`{:("Quantity A","Quantity B"),("The perimeter of Triangle ABC",22),("an isosceles triangle whose",),("longest side is equal to 11",):}`

To solve the problem, we need to analyze the given information about triangle ABC, which is an isosceles triangle with the longest side equal to 11. We will determine the perimeter of this triangle and compare it with the given quantity B, which is 22. ### Step-by-Step Solution: 1. **Identify the sides of the triangle**: In an isosceles triangle, two sides are equal. Let's denote the lengths of the two equal sides as \( a \). Therefore, the sides of triangle ABC are \( a, a, \) and \( 11 \). 2. **Calculate the perimeter**: The perimeter \( P \) of triangle ABC can be calculated as: \[ P = a + a + 11 = 2a + 11 \] 3. **Apply the triangle inequality**: For any triangle, the sum of the lengths of any two sides must be greater than the length of the third side.
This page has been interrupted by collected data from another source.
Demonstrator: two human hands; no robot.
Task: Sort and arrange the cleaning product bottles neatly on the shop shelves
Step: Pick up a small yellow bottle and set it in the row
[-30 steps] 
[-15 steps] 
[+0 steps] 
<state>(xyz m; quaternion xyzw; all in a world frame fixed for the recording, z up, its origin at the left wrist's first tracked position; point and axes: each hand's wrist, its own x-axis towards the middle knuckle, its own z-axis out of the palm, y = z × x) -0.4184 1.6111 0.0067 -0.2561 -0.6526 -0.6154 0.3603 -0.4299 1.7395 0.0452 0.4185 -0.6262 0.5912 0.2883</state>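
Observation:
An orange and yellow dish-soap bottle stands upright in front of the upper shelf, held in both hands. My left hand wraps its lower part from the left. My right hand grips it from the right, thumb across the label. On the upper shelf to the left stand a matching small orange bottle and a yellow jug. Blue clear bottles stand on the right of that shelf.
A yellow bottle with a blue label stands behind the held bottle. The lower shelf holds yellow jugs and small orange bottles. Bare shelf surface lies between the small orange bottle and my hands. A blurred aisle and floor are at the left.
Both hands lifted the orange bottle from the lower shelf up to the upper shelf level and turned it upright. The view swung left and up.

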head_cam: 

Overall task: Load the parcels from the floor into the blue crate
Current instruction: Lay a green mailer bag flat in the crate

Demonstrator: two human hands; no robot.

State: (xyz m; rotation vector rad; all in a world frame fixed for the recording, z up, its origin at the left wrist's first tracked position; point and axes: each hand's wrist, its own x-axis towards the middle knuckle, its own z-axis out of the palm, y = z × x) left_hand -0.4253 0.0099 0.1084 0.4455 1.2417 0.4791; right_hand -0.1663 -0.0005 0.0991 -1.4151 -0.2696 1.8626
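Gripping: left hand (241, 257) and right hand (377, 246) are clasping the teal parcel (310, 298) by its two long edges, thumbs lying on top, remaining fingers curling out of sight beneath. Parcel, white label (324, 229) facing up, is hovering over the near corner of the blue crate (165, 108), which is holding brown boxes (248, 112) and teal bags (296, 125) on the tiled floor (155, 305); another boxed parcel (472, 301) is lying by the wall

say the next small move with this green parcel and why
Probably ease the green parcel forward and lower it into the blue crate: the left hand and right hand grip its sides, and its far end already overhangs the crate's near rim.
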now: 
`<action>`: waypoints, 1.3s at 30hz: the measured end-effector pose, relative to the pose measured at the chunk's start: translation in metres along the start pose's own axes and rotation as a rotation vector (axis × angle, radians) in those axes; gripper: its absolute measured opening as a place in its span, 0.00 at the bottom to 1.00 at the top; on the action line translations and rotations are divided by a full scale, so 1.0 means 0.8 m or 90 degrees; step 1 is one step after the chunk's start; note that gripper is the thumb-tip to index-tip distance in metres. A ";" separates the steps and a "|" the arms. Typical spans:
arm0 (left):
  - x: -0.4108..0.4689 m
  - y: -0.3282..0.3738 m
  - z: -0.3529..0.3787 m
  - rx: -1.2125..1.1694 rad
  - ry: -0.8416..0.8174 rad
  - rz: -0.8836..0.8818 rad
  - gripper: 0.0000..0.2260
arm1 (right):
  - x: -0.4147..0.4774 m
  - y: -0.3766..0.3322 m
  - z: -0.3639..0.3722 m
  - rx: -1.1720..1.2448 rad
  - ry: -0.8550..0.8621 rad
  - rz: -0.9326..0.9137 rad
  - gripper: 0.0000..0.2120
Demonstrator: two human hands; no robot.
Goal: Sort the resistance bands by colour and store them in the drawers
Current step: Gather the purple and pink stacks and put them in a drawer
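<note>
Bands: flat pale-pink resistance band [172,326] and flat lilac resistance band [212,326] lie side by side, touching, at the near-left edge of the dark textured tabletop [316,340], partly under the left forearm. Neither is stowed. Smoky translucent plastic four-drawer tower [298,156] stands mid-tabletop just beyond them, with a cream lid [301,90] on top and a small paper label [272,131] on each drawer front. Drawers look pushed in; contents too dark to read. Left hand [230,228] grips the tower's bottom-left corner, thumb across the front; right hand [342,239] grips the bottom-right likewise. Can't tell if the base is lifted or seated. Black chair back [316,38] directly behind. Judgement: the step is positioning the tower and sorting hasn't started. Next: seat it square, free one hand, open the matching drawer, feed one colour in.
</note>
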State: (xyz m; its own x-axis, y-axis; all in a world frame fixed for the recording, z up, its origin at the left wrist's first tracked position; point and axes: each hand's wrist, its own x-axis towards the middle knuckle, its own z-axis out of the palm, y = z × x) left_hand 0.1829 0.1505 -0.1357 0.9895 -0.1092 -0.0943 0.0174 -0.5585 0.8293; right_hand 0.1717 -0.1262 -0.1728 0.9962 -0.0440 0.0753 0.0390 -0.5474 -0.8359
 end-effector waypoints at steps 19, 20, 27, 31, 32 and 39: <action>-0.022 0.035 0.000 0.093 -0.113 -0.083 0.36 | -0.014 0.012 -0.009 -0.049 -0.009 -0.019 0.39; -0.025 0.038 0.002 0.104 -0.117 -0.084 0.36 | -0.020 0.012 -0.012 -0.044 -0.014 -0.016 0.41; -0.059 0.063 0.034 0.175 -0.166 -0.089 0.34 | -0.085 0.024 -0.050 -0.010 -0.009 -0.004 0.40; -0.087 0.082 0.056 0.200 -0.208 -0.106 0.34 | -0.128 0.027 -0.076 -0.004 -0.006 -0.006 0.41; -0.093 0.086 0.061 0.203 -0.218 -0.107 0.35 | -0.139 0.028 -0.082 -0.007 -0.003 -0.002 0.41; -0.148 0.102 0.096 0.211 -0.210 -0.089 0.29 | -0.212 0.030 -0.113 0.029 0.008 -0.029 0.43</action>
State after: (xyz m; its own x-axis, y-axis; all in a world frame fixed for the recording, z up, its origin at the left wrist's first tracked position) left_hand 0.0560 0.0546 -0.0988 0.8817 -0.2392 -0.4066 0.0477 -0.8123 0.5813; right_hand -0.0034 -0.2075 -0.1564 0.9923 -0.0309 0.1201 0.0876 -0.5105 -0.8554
Since 11 is the longest side, we apply the triangle inequality: \[ a + a > 11 \] This simplifies to: \[ 2a > 11 \] 4. **Solve for \( a \)**: Dividing both sides of the inequality by 2 gives: \[ a > 5.5 \] 5. **Substitute \( a \) back into the perimeter formula**: Since \( a > 5.5 \), we can substitute this into the perimeter equation: \[ P = 2a + 11 \] If \( a \) is greater than 5.5, then: \[ P = 2(5.5) + 11 = 11 + 11 = 22 \] However, since \( a \) can be any value greater than 5.5, the minimum value of \( P \) is 22, but it can be greater than 22 depending on the value of \( a \). 6. **Conclusion**: Since the perimeter \( P \) can be greater than 22, we conclude that: \[ P > 22 \] Therefore, Quantity A (the perimeter of triangle ABC) is greater than Quantity B (22). ### Final Answer: Quantity A is greater than Quantity B.